Dataset entries =
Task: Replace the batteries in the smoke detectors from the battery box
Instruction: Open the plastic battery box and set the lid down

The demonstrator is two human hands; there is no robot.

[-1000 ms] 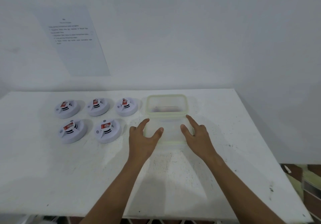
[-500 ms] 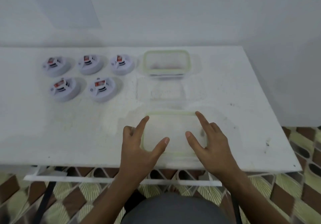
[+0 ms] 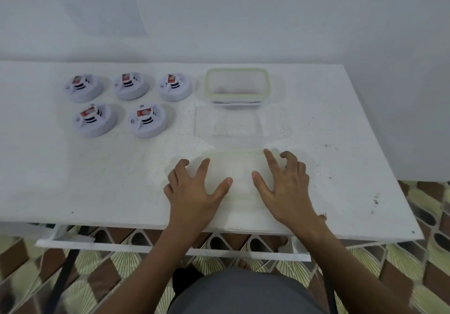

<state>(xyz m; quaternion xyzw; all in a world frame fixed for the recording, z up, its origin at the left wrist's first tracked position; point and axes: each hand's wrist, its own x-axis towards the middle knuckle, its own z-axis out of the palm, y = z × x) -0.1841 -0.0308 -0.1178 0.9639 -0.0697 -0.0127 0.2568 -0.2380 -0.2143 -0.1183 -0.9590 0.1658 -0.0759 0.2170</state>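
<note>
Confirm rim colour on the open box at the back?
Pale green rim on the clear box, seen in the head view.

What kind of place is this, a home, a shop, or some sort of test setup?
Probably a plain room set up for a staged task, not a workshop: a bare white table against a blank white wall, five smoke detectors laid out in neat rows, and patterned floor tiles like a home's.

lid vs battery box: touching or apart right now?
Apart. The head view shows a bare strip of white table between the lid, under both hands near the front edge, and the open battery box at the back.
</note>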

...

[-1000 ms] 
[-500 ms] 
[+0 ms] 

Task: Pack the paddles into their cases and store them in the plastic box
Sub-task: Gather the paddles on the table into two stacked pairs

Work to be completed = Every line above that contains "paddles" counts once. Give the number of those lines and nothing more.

Result = 2